▸ **ASSIGNMENT**
Take the entries below and print only the lines from the one with "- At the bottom" through the one with "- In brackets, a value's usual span", exactly as they stand, both ends included.

▸ **Data entries**
<<<<

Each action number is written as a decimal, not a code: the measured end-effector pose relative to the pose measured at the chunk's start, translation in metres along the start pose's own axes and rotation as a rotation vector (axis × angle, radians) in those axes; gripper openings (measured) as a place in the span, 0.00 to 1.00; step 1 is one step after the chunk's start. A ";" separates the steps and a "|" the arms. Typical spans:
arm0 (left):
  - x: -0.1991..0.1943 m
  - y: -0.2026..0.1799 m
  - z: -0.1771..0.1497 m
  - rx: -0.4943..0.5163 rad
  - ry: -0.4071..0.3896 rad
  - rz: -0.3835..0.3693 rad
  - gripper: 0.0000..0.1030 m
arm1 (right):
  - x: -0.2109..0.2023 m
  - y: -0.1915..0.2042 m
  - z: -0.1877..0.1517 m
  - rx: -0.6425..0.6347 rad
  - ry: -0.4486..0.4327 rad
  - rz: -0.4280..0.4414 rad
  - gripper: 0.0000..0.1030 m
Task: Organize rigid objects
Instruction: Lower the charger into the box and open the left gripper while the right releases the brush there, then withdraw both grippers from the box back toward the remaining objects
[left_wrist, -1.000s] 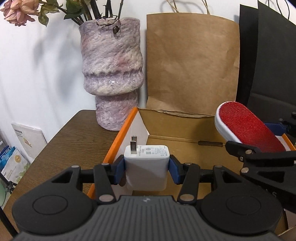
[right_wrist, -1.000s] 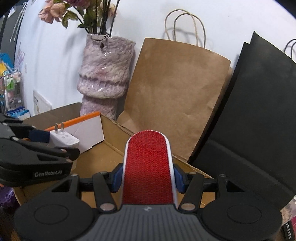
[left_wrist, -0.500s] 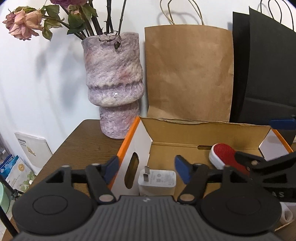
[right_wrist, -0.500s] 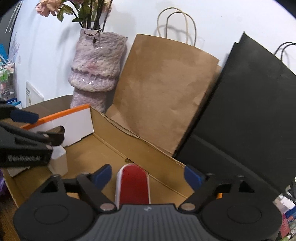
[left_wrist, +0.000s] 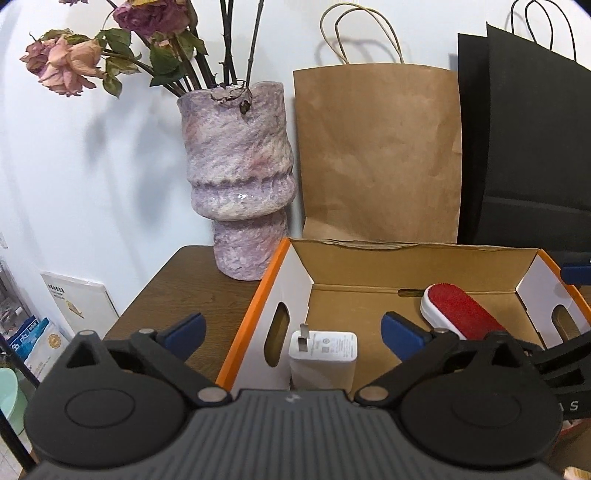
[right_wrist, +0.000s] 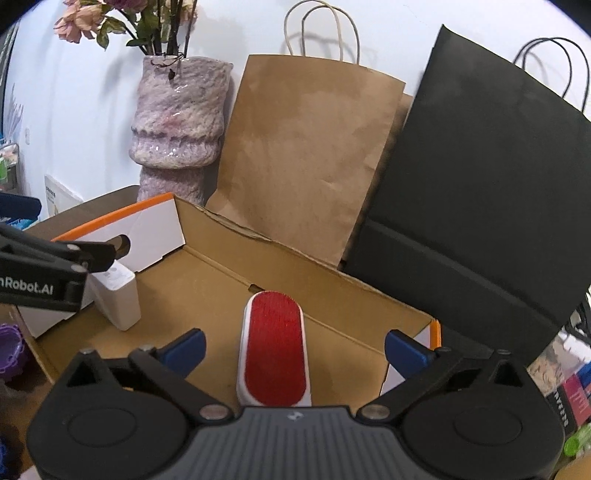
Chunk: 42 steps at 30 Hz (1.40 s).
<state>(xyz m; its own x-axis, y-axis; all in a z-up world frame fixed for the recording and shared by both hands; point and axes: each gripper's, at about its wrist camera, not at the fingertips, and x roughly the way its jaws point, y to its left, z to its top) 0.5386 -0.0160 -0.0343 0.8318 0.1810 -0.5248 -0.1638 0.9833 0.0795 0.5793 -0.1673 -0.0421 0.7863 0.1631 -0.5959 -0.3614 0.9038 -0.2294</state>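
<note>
A white wall backs a dark wooden table (left_wrist: 177, 295), where a mottled purple vase (left_wrist: 236, 177) of dried roses, a brown paper bag (left_wrist: 376, 155) and a black paper bag (left_wrist: 532, 147) stand along the far edge. In front of them sits an open cardboard box (left_wrist: 406, 258) with orange-edged white end flaps, each with a slot handle. Its top is open and its brown floor is bare between the two things inside.

A white charger (left_wrist: 323, 354), a smooth rounded block, stands at the near left end just beside the left flap, prongs pointing up. A lint brush (right_wrist: 275, 350), a long oval of red nap in a white rim, lies red face up toward the right, its long axis running near to far.

The left gripper (left_wrist: 291, 328) hangs above the charger, blue pads spread wide, gripping nothing. The right gripper (right_wrist: 293, 345) is likewise wide open over the brush, clear of its sides.
</note>
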 end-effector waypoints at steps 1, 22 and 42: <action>-0.001 0.000 0.000 0.000 0.001 0.001 1.00 | -0.002 0.000 -0.001 0.005 -0.002 0.001 1.00; -0.059 0.014 -0.023 -0.024 0.006 -0.025 1.00 | -0.081 0.008 -0.017 0.073 -0.048 -0.004 1.00; -0.142 0.053 -0.047 -0.041 -0.026 -0.035 1.00 | -0.167 0.036 -0.052 0.167 -0.101 0.011 1.00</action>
<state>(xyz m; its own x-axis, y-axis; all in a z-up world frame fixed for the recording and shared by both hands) 0.3873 0.0099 0.0045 0.8507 0.1473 -0.5046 -0.1553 0.9875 0.0266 0.4086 -0.1827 0.0093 0.8318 0.2048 -0.5159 -0.2888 0.9534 -0.0870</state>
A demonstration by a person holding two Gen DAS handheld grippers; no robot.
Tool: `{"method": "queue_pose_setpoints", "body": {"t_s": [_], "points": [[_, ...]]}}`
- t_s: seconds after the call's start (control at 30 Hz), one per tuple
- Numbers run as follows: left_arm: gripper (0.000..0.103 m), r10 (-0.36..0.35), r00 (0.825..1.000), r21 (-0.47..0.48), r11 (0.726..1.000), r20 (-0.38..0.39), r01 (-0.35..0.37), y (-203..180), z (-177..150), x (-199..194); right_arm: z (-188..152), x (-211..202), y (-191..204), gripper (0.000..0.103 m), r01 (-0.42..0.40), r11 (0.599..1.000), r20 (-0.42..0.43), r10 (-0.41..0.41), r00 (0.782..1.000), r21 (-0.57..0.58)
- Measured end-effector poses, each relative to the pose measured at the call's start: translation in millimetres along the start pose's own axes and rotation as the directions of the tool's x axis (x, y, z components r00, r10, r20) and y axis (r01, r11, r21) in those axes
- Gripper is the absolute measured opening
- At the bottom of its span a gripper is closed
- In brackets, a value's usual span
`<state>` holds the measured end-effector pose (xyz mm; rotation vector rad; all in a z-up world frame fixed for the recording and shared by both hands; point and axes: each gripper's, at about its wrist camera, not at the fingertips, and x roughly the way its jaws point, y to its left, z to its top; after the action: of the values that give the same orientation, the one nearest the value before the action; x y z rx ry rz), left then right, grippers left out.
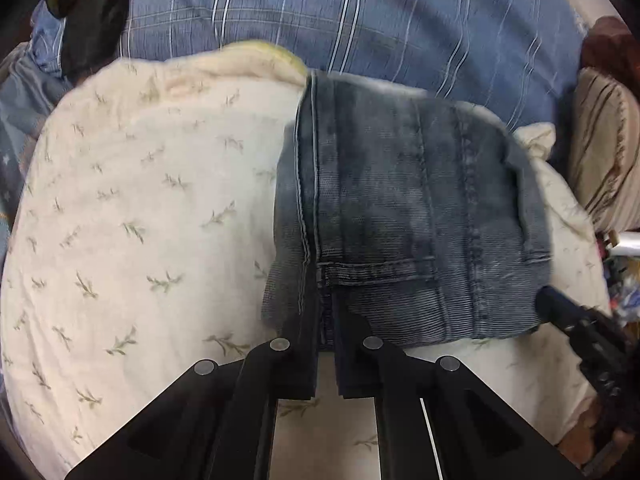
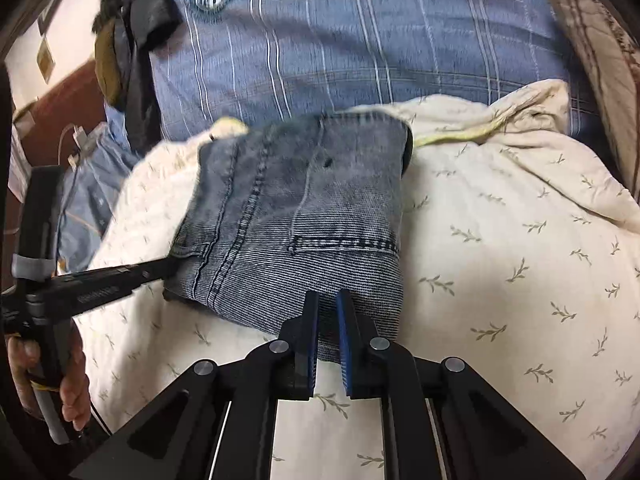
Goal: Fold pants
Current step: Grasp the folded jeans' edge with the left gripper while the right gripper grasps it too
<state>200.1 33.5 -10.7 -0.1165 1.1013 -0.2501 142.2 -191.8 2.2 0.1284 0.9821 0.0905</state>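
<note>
Denim bundle: the jeans (image 1: 404, 216) are already folded into a compact rectangle, sitting on the cream leaf-print quilt (image 1: 132, 216), near its far edge, just in front of the person's blue striped shirt (image 1: 360, 12).

Left gripper (image 1: 327, 316): jaws nearly closed, pinching the near edge of the jeans by the long side seam. Right gripper (image 2: 327, 312): same story, narrow gap with denim between the blue pads, gripping the near edge below the pocket stitching. Each gripper shows up in the other's view at the bundle's opposite near corner.

Judgement: looks like a late step, either the last fold or squaring up and shifting the bundle.

To do it well:
- keep both grips level and move in sync so layers don't shear
- hold all layers, not just the top one; can't tell from here how many are caught
- lay down flat, then release both together

Around:
- striped cushion (image 1: 600, 152) off to the side
- blue cloth (image 2: 86, 200) and a white cable (image 2: 74, 140) beyond the quilt edge

In the way: the person's torso is close behind the bundle, so little room to push forward. Quilt is soft and lumpy, so the fold may sag.
</note>
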Motion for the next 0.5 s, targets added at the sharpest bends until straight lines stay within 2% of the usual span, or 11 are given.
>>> {"method": "queue_pose_setpoints", "body": {"t_s": [0.03,0.07,0.13,0.2,0.27,0.33,0.4,0.43,0.5], "points": [[0.006,0.005,1.0,0.012,1.0,0.005,-0.005,-2.8,0.9,-2.2,0.7,-3.7,0.5,0.009,-0.006,1.0,0.007,0.006,1.0,-0.001],[0.007,-0.008,1.0,0.016,1.0,0.012,0.008,-4.1,2.2,-6.6,2.6,-6.6,-1.5,0.014,-0.025,1.0,0.013,0.025,1.0,0.007],[0.011,-0.032,0.999,-0.006,0.999,0.018,0.032,-0.7,3.1,-9.9,7.6,-16.6,-9.0,0.031,-0.102,0.994,0.047,0.1,0.994,0.036],[0.011,-0.08,0.997,-0.052,0.995,0.0,0.08,9.0,6.7,-9.5,11.7,-25.2,-18.1,0.068,-0.115,0.991,0.093,0.109,0.99,0.066],[0.016,-0.13,0.992,-0.122,0.984,-0.001,0.129,21.9,9.3,-11.4,15.7,-29.7,-32.6,0.07,-0.127,0.986,0.12,0.114,0.986,0.109],[0.029,-0.162,0.986,-0.194,0.967,0.028,0.164,37.5,8.7,-15.3,18.3,-26.1,-51.9,0.07,-0.148,0.971,0.105,0.13,0.986,0.186],[0.04,-0.176,0.983,-0.217,0.959,0.049,0.182,44.1,8.9,-17.1,16.5,-14.6,-71.9,0.07,-0.221,0.931,0.081,0.206,0.975,0.292],[0.041,-0.18,0.982,-0.223,0.956,0.054,0.188,45.9,7.4,-18.1,13.6,-6.3,-80.2,0.07,-0.261,0.902,0.06,0.256,0.965,0.345],[0.044,-0.199,0.978,-0.235,0.949,0.066,0.209,49.1,6.4,-17.6,9.3,6.0,-85.9,0.068,-0.289,0.874,0.026,0.303,0.953,0.391]]}}
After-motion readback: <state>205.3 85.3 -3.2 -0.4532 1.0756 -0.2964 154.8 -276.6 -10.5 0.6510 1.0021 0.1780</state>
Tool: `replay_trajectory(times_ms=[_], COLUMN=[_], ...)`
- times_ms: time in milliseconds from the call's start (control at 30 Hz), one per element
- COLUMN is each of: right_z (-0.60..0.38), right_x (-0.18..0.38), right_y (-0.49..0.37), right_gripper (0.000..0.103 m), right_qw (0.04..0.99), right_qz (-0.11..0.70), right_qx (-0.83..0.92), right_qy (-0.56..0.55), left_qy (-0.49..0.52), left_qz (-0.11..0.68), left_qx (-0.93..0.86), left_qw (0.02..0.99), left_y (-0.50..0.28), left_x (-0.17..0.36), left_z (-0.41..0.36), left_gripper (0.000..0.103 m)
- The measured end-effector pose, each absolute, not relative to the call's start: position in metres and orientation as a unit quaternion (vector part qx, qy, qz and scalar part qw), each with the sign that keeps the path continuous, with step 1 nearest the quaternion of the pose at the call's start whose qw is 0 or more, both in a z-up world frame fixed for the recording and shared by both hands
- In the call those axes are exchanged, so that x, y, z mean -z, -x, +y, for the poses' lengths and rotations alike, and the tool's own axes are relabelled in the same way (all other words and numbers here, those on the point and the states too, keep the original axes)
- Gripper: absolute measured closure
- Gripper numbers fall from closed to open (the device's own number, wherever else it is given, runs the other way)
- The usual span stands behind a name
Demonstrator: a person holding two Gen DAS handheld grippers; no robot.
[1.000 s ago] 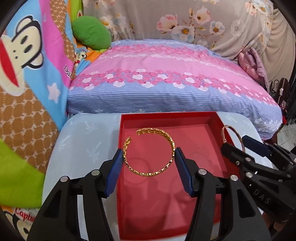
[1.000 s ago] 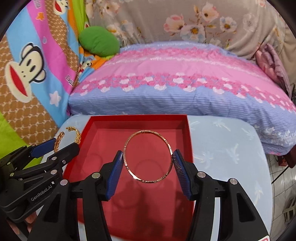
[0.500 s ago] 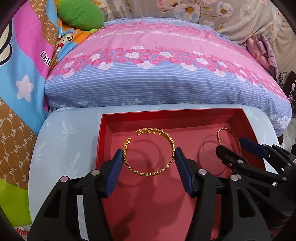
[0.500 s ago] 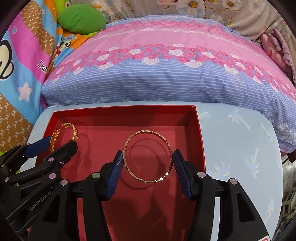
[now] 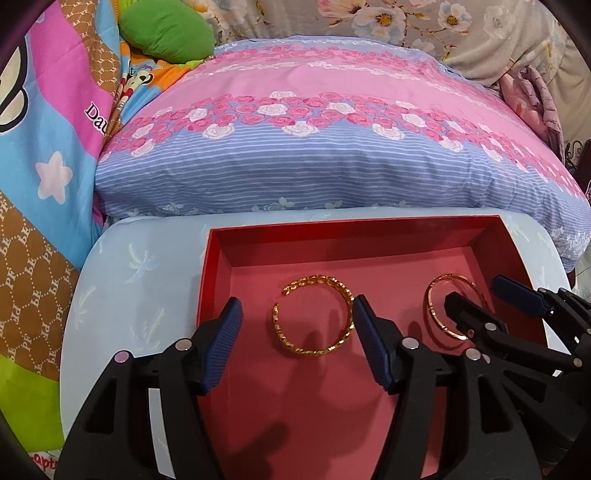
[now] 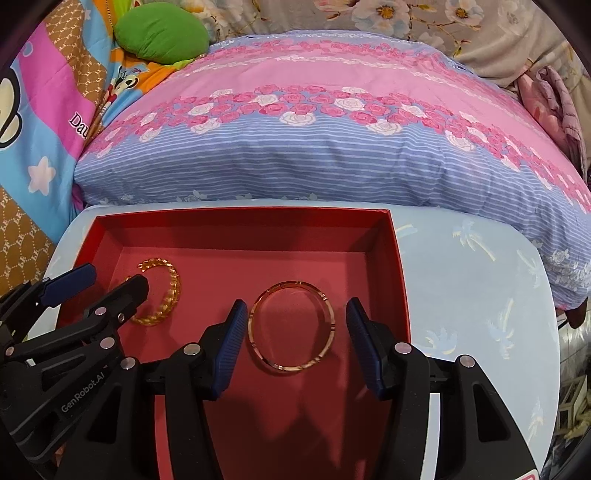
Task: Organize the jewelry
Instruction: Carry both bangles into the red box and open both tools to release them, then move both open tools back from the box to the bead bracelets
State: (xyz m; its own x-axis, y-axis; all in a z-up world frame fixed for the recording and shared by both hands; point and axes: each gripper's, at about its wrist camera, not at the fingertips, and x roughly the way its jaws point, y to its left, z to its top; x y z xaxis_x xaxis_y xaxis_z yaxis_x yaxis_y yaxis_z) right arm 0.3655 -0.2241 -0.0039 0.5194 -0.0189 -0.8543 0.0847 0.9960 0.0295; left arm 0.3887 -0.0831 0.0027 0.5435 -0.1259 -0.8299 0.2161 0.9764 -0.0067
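Note:
A red open box (image 5: 369, 229) (image 6: 236, 221) sits on a pale blue table. A gold chain-link open bangle (image 5: 314, 314) lies on the box floor between the spread fingers of my left gripper (image 5: 295, 321); its right side is close to the right pad, the left pad stands apart. It also shows in the right wrist view (image 6: 162, 291). A thin rose-gold ring bangle (image 6: 291, 328) lies on the floor between the spread fingers of my right gripper (image 6: 293, 325), touching neither pad. It also shows in the left wrist view (image 5: 448, 306). Both grippers are open.
The pale blue table (image 6: 472, 280) has palm prints and a rounded edge. A pink and blue flowered pillow (image 5: 325, 140) lies right behind it. A cartoon blanket (image 5: 48, 140) and a green cushion (image 6: 159, 31) are at the left.
Both grippers have opened and the two bangles now lie on the box floor. Both grippers dipped lower into the box over the last second.

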Motion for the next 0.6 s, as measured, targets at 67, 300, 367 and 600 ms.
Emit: replay_trajectory(times_ms=[67, 300, 367, 600], right_z=[-0.223, -0.217, -0.216, -0.21], right_x=[-0.001, -0.033, -0.043, -0.066], right_y=[-0.361, -0.322, -0.302, -0.215], right_gripper=[0.049, 0.049, 0.049, 0.046], right_qw=[0.874, 0.889, 0.893, 0.903], right_qz=[0.485, 0.457, 0.449, 0.426], right_qx=[0.028, 0.015, 0.008, -0.008], right_qy=[-0.031, -0.028, -0.033, -0.047], left_qy=[-0.045, -0.044, -0.041, -0.043], left_qz=[0.467, 0.441, 0.432, 0.416], left_qx=[0.099, 0.102, 0.104, 0.125], left_qw=[0.878, 0.891, 0.895, 0.9], left_y=[-0.387, -0.353, -0.334, -0.251], left_x=[-0.006, -0.033, -0.044, -0.06], left_z=[-0.082, -0.077, -0.074, -0.062], left_gripper=[0.043, 0.039, 0.039, 0.038])
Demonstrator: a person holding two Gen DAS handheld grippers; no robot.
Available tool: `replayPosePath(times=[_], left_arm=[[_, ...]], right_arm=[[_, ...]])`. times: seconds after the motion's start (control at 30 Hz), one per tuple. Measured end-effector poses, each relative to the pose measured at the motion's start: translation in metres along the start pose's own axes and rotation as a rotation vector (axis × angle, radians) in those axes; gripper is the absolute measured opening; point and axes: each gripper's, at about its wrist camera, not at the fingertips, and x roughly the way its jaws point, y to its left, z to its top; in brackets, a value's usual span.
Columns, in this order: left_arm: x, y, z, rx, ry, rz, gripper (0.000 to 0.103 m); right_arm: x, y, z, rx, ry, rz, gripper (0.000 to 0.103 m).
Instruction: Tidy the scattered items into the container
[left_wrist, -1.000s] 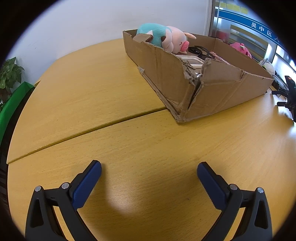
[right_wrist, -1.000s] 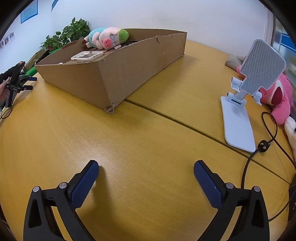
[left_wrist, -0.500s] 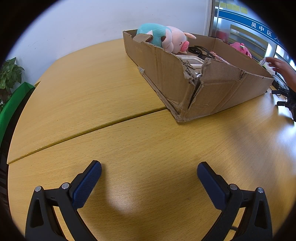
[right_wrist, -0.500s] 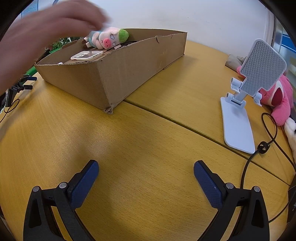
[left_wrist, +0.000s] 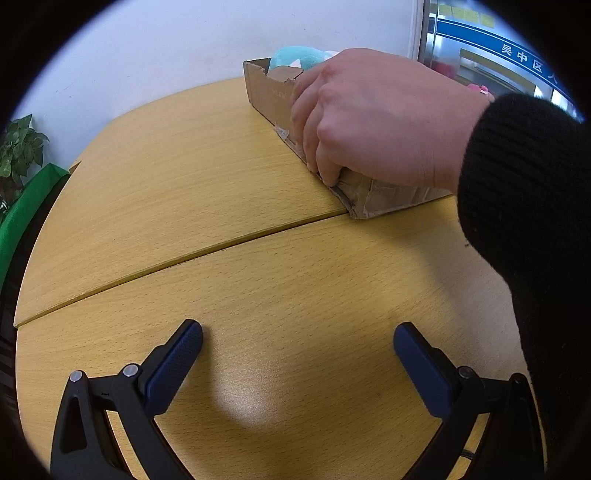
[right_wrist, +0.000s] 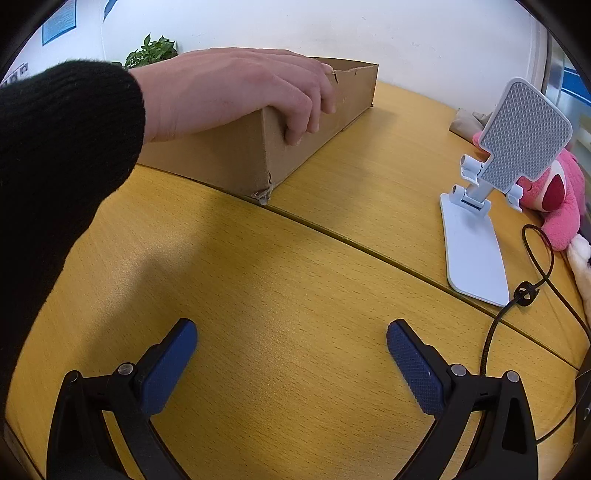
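on my left camera there's a plant (left_wrist: 20, 147) at the far left edge with something green (left_wrist: 26, 210) below it, then the yellow wooden table (left_wrist: 192, 177) with a seam running across it. my left claw (left_wrist: 297, 345) sits low over the table, its blue pads wide apart, nothing between them. to the right of centre is the cardboard box (left_wrist: 271, 96), resting on the table past the seam. a bare hand (left_wrist: 373, 114) in a black sleeve (left_wrist: 524, 206) reaches in from the right and grips the box's near corner, fingers curled over the side wall. a bit of a teal soft toy (left_wrist: 295, 57) pokes up inside the box at the far end; the rest of the inside is hidden behind the hand.

on my right camera the sleeve comes in from the left, and the same hand (right_wrist: 236, 92) is clamped over the box (right_wrist: 332, 99) at its near corner, which is frayed at the bottom. my right claw (right_wrist: 291, 341) is also spread open and empty over bare table. further right, a white phone stand (right_wrist: 476, 236) stands upright on the table, well apart from the box. just behind it lies a pink plush (right_wrist: 554, 195), and a black cable (right_wrist: 517, 295) loops along the table's right edge, just beside the stand's base.
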Motion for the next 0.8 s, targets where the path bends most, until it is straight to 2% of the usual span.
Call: replayPosePath(times=[0.8], left_arm=[[-0.009,0.019,0.0,-0.002,0.0,0.001,0.103]], right_arm=[[0.001,-0.002,0.0,-0.001,0.0,0.001,0.103]])
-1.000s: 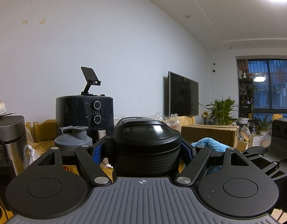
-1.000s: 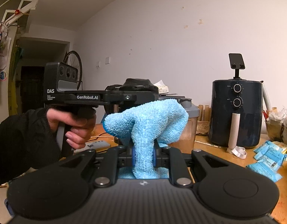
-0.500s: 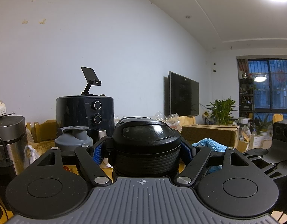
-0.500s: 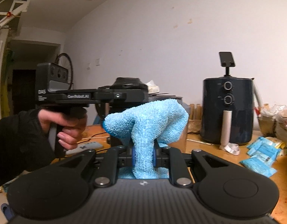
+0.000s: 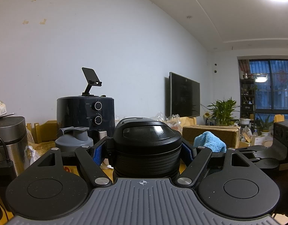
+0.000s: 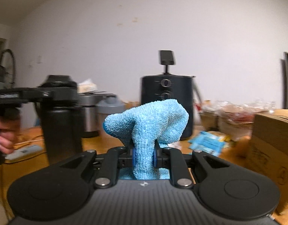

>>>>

▸ **RESPONSE TO THE EXERCISE**
- At the bottom of its span a gripper is closed
- In brackets, a value's usual span

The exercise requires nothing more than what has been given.